• _Try it_
Everything in the data that follows should be given again verbatim, except the images.

-------- Dataset extract --------

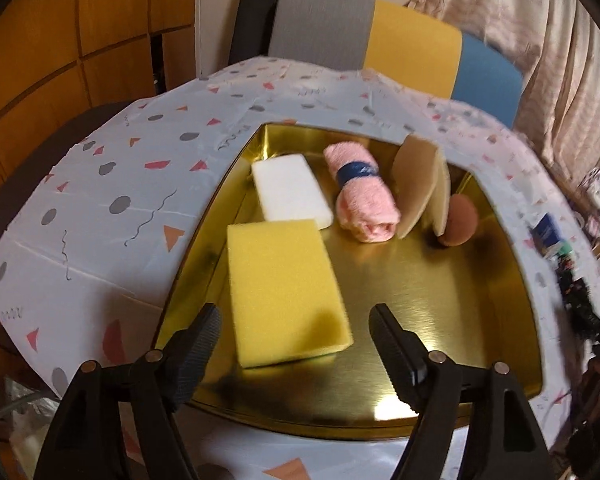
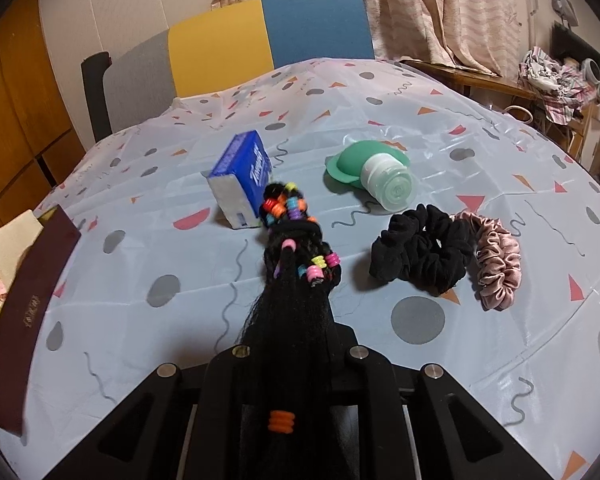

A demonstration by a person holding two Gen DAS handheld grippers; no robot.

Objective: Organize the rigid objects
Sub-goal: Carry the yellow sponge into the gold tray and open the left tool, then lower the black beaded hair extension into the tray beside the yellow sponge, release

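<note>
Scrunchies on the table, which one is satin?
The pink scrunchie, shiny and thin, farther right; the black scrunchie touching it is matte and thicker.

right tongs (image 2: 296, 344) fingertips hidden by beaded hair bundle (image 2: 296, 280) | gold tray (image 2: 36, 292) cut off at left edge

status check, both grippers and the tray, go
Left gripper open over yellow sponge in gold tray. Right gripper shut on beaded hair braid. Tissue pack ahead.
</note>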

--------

• _Written response_
A demonstration by a person holding two Gen DAS handheld grippers; no robot.

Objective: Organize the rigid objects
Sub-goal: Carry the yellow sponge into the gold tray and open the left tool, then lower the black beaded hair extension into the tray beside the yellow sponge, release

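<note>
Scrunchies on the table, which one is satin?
The pink scrunchie, shiny and thin, farther right; the black scrunchie touching it is matte and thicker.

right tongs (image 2: 296, 344) fingertips hidden by beaded hair bundle (image 2: 296, 280) | gold tray (image 2: 36, 292) cut off at left edge

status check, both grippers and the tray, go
Left gripper open over yellow sponge in gold tray. Right gripper shut on beaded hair braid. Tissue pack ahead.
</note>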

Nothing further is needed for the answer.